What really should be done is to disallow proposals, which are kinda the same. Once a mass surveillance proposal like this is defeated, it shouldn't be allowed to be constantly rebranded and reintroduced. We need a firewall in our legislative process that automatically rejects any future attempts at scanning private communications.

discuss

order

pessimizer|6 months ago

> What really should be done is to disallow proposals, which are kinda the same.

This very much exists in a lot of parliamentary rules authorities, but it's usually limited to once per "session." They just need to make rules that span sessions that raise the bar for introducing substantially similar legislation.

It can easily be argued that passing something that failed to pass before, multiple times, should require supermajorities.

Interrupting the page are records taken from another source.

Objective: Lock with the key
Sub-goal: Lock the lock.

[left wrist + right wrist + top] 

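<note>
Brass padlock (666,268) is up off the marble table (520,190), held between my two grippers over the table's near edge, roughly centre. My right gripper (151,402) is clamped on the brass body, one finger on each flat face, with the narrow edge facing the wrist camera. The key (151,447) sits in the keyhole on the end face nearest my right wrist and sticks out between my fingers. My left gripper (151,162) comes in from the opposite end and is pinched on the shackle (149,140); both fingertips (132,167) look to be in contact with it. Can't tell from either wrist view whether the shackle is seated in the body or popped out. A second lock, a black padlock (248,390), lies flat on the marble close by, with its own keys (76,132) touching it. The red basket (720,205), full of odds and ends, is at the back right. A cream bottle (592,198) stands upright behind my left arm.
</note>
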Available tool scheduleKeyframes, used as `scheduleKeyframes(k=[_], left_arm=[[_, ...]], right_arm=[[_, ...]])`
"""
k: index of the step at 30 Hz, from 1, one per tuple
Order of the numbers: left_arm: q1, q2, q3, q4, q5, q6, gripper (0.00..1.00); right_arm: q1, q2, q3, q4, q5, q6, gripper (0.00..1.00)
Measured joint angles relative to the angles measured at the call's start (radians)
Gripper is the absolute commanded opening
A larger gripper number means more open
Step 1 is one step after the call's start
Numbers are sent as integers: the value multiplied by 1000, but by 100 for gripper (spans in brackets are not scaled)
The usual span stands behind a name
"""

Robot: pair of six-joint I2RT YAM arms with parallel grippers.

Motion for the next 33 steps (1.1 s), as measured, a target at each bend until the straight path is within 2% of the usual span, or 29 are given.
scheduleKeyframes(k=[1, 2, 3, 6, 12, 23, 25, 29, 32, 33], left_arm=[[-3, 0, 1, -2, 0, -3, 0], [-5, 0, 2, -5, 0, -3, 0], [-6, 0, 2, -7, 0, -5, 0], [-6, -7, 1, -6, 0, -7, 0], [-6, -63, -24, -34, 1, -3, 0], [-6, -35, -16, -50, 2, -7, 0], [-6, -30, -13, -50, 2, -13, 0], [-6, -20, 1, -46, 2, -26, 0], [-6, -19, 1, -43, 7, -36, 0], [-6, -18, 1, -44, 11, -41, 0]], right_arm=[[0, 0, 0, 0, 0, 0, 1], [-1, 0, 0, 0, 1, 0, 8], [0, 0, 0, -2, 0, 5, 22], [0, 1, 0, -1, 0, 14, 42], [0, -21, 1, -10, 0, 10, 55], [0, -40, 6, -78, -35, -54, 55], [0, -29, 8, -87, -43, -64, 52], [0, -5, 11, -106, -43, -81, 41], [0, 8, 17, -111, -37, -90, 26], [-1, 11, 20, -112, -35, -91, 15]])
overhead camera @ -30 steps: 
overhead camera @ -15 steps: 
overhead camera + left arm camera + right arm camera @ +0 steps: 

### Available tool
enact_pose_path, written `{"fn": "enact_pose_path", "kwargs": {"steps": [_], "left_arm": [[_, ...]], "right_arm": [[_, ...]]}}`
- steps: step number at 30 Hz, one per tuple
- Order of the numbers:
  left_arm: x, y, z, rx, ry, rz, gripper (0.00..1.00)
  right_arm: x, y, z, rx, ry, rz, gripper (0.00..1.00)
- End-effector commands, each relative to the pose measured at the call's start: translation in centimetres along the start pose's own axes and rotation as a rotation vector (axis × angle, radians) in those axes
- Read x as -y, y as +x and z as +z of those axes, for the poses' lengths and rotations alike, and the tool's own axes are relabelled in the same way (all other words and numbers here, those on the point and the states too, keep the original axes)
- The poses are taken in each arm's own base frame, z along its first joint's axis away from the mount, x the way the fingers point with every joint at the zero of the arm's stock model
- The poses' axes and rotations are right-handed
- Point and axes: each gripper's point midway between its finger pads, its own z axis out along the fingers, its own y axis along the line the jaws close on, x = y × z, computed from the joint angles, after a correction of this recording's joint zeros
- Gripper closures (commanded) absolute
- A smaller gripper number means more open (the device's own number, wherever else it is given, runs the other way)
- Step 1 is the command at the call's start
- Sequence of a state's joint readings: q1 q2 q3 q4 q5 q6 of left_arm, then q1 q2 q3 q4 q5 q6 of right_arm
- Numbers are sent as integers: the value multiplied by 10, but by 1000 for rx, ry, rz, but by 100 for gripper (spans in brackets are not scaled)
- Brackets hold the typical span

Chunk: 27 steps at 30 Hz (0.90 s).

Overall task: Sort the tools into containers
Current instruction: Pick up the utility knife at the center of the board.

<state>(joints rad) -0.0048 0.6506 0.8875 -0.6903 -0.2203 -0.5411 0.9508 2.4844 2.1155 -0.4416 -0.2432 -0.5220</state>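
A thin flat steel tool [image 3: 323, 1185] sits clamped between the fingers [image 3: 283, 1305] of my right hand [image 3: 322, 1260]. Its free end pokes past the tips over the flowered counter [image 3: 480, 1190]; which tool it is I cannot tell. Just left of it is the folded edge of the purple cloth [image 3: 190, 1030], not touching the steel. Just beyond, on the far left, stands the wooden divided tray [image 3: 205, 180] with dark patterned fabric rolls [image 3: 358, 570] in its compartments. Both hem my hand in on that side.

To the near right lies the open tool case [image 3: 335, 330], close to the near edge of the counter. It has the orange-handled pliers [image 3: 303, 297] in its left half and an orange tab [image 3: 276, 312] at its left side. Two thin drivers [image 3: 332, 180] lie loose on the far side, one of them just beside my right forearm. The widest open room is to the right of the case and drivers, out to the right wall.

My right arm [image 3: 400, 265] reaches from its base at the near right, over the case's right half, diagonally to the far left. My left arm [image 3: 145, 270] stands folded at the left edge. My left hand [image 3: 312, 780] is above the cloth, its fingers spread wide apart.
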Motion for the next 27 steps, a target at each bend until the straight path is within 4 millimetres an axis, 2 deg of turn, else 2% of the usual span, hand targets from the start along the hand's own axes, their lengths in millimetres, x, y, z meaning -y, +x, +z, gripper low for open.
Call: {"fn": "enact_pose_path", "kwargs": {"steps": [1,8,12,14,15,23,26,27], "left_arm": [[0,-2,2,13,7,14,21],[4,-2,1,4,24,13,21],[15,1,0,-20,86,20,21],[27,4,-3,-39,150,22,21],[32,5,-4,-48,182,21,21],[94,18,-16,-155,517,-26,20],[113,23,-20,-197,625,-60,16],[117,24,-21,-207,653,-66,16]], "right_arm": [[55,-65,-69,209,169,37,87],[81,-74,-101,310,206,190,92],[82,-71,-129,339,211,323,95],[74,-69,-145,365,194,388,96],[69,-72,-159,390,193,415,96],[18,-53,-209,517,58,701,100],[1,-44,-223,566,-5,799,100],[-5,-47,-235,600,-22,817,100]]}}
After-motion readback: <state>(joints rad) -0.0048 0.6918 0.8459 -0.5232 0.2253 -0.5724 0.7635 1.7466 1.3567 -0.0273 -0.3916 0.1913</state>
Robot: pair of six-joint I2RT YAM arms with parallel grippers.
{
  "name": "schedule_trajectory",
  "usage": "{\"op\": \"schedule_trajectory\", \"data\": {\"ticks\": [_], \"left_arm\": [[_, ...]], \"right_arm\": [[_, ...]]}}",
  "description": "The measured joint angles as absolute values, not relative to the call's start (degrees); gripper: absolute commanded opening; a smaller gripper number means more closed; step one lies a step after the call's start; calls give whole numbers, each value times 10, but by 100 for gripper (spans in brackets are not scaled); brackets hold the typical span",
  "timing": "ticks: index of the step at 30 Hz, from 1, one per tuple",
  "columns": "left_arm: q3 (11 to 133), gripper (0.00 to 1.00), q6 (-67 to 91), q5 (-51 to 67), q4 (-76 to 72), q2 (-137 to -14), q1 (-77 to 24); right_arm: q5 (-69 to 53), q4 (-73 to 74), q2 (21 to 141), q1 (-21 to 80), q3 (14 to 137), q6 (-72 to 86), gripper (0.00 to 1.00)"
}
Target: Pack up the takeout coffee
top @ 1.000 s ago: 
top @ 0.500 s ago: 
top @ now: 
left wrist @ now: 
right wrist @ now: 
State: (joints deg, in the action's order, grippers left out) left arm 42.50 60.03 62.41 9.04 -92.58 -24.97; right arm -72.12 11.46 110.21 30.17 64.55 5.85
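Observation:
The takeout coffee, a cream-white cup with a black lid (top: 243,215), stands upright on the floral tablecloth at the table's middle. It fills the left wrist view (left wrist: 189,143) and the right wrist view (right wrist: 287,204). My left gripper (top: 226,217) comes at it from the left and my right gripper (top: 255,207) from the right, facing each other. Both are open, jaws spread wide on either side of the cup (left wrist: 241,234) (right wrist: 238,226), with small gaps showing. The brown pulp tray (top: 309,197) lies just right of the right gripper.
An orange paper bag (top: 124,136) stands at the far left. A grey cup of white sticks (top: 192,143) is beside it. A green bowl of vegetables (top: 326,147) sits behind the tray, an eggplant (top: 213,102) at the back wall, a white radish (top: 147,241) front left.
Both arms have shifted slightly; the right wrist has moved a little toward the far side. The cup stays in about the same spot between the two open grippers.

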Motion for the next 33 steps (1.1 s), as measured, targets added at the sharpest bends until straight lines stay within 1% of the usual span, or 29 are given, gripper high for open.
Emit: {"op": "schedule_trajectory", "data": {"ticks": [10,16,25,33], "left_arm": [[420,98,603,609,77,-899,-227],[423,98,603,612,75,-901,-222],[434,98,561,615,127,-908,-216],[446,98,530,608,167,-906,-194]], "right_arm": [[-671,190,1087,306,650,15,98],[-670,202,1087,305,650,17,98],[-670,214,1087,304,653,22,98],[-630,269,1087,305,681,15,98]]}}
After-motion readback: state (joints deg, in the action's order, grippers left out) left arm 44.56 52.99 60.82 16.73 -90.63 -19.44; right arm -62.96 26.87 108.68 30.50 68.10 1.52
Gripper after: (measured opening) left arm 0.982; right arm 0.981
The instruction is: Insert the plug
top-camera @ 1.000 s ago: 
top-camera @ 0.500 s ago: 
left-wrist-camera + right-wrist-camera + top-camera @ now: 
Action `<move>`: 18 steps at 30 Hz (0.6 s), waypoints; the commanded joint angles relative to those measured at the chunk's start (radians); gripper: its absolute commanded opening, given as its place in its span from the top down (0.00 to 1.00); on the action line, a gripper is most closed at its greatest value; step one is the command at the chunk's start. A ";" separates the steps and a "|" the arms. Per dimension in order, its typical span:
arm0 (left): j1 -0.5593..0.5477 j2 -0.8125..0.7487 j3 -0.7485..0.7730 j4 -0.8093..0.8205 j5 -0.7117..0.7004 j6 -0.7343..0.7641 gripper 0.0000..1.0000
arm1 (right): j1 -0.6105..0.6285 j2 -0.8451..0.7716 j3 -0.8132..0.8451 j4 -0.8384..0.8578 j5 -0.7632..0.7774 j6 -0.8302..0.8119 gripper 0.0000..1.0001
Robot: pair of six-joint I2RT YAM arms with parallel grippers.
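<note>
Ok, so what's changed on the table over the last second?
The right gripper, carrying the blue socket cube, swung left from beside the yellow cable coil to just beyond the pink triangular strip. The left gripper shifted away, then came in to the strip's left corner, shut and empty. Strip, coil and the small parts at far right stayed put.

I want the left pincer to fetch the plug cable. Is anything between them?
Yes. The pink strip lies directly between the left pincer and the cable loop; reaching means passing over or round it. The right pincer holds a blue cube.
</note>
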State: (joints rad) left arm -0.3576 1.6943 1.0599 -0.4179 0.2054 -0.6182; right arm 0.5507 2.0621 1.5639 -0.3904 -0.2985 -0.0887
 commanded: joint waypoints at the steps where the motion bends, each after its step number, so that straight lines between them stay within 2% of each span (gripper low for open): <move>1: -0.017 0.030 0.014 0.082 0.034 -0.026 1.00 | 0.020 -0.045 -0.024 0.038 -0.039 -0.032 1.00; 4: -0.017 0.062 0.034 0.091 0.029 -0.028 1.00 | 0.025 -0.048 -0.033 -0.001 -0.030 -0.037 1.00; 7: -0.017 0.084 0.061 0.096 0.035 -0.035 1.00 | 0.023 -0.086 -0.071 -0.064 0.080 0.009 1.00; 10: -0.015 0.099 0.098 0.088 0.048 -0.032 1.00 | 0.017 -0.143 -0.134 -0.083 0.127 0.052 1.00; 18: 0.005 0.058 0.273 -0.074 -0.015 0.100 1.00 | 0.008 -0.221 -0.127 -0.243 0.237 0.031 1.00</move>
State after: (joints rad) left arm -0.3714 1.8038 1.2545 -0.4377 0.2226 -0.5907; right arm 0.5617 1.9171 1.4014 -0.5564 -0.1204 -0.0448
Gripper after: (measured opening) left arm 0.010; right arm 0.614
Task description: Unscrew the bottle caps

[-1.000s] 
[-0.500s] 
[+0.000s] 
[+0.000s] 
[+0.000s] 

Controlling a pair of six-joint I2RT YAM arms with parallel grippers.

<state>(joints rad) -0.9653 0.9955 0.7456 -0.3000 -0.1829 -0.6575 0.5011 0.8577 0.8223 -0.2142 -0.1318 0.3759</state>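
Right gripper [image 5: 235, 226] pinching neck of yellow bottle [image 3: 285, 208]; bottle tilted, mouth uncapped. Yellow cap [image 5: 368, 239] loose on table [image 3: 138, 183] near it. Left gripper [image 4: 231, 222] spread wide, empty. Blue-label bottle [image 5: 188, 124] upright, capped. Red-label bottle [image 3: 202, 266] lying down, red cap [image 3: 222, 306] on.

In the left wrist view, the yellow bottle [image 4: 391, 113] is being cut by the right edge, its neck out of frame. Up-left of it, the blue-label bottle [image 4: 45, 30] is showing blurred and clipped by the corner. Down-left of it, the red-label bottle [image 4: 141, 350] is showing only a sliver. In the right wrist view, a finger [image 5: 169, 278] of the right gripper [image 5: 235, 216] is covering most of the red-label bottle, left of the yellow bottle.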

Or at least to create a type of vote where you can move that something "should not" be passed without a supermajority in the future.

It is difficult in most systems to make negative motions. At the least it would have to be tailored as an explicit prohibition on passing anything substantially similar to the motion in future sessions (without suspending the rules with a supermajority.)

I don't know as much about the French Parlement's procedure as I would like to, though.

Telemakhos|6 months ago

Is there no way to codify a negative right, like “The right of the European people to privacy in their communications and security in their records through encryption shall not be infringed?” Negative rights reserved to the people should be more important than positive laws granting power to the government.

Stevvo|6 months ago

This rule can really hurt. e.g. Theresa May tried passing a deal to keep the UK in the Customs Union. The speaker wouldn't allow it because the same deal had previously been rejected, even though she now had the support for it in the house.

CM30|6 months ago

I wonder if it'd be possible to fix a lot of these issues by having a constitution with damn near impossibly strict standards for changing it that rely on the entire population agreeing (or close to it)?

So there might be a right to privacy or freedom of speech enshrined in law, and the only way to change it would be for 90+% of the population to agree to change it. That way, it'd only take a minority disagreeing with a bad law to make it impossible to pass said law. Reactionaries and extremists would basically be defanged entirely, since they'd have to get most of their opponents to agree with any changes they propose, not just their own followers.

nickslaughter02|6 months ago

It exists. Except these mfs will not put the proposal to vote if they know it will not pass. Instead they try again and again to gather the votes.